Different cache concurrent strategies for root entity and its collection (Hibernate with EHCache)?


Given example from Hibernate docs and modifying it so that root level entity (Customer) is read-only while one of its collections (tickets) is read-write:

@Entity
@Cache(usage = CacheConcurrencyStrategy.READ_ONLY)
public class Customer { 
    ... 
    @OneToMany(...)
    @Cache(usage = CacheConcurrencyStrategy.READ_WRITE)
    public SortedSet<Ticket> getTickets() {
        return tickets;
    }
    ...
}

Would collection of tickets get refreshed when accessing customer from cache?


Solution

  • If you modify one of the tickets of a given Customer somewhere else, yes.

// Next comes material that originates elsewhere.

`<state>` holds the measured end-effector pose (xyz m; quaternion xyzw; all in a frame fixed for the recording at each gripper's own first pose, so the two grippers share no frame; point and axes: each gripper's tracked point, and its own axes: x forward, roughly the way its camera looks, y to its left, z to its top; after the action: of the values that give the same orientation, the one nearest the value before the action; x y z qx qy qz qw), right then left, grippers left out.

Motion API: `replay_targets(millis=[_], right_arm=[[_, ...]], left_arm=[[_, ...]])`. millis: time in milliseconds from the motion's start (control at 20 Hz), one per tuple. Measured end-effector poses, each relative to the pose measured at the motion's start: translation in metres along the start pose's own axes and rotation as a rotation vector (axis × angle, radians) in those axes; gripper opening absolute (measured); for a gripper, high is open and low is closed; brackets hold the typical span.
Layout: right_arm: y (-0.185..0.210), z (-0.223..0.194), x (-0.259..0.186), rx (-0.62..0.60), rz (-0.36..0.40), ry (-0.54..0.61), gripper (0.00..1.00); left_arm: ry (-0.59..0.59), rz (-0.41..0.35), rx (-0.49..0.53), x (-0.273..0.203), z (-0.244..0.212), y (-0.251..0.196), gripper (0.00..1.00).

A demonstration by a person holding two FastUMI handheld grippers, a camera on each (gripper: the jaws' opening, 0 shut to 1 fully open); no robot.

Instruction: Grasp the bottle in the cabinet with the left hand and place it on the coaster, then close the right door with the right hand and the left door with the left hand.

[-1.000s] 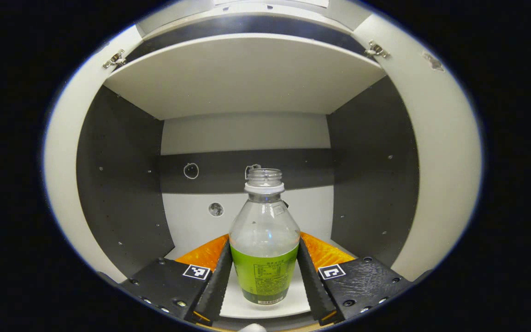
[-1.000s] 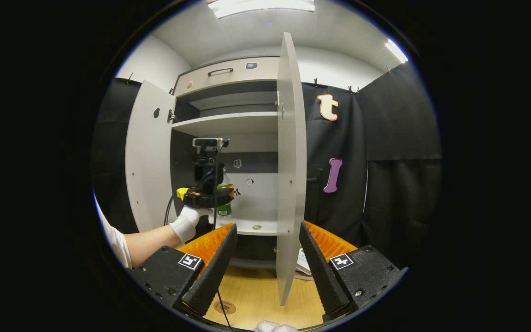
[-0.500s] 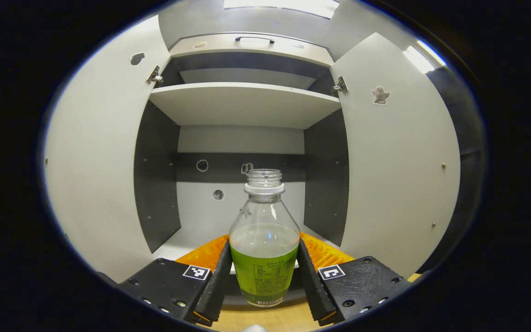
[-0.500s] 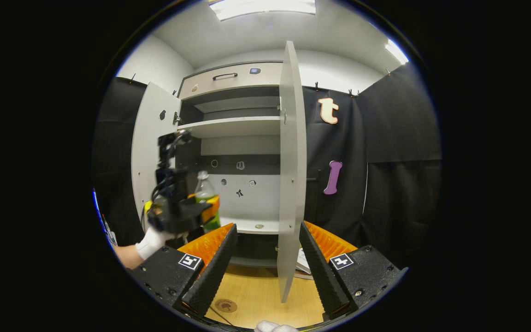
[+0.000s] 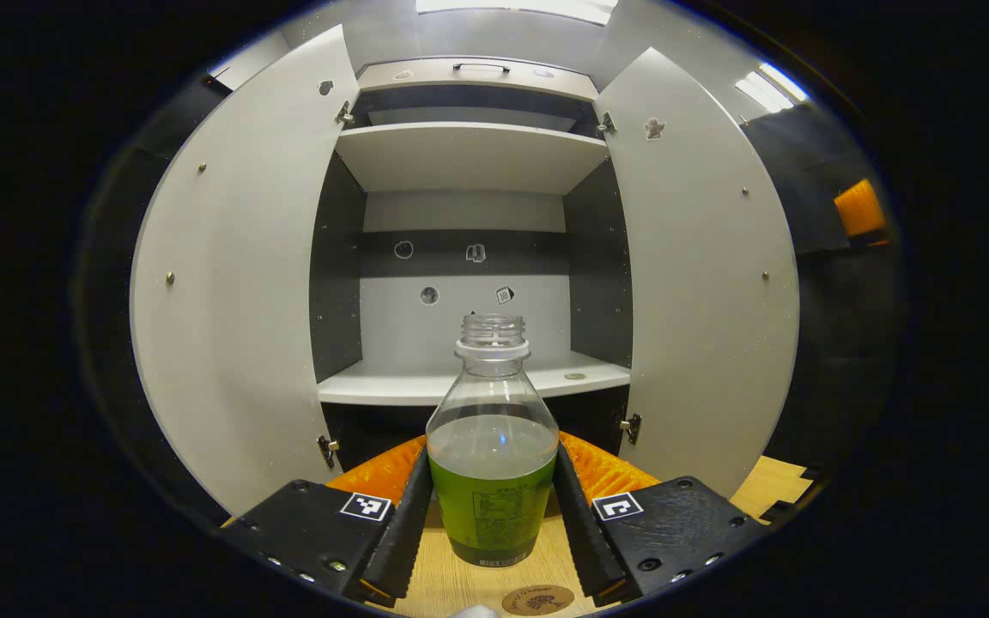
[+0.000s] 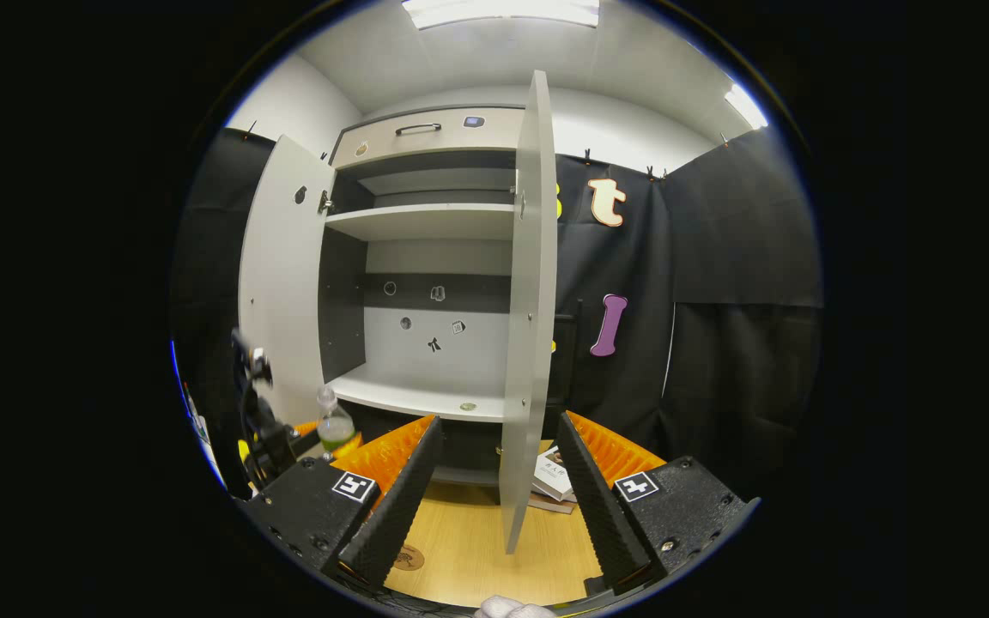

Why don't you test this? Let's assume Cutomer#1 has Ticket#1 and Ticket#2 in its tickets collection. I ran this code:

    // loading in first session
    Session session1 = HibernateUtil.getSession();
    Transaction tx1 = session1.beginTransaction();
    Customer c1 = (Customer) session1.load(Customer.class, 1L); // loads from db and puts in cache
    for (Ticket ticket : c1.getTickets()) { // caches q2742145.Customer.tickets#1
        System.out.println(ticket);
    }
    Ticket ticket = (Ticket) session1.load(Ticket.class, 1L); // doesn't hit the db
    ticket.setName("foo"); // do some change on Ticket#1
    session1.save(ticket);
    tx1.commit(); // Ticket#1 gets updated in the db and the cached association invalidated
    
    // loading in second session
    Session session2 = HibernateUtil.getSession();
    Transaction tx2 = session2.beginTransaction();
    Customer c2 = (Customer) session2.load(Customer.class, 1L); // hits the cache
    Set<Ticket> tickets = c2.getTickets();
    for (Ticket ticket2 : tickets) { // reloads tickets from db
        System.out.println(ticket2); 
    }
    tx2.commit();
    

    Which shows the collection of tickets gets "refreshed".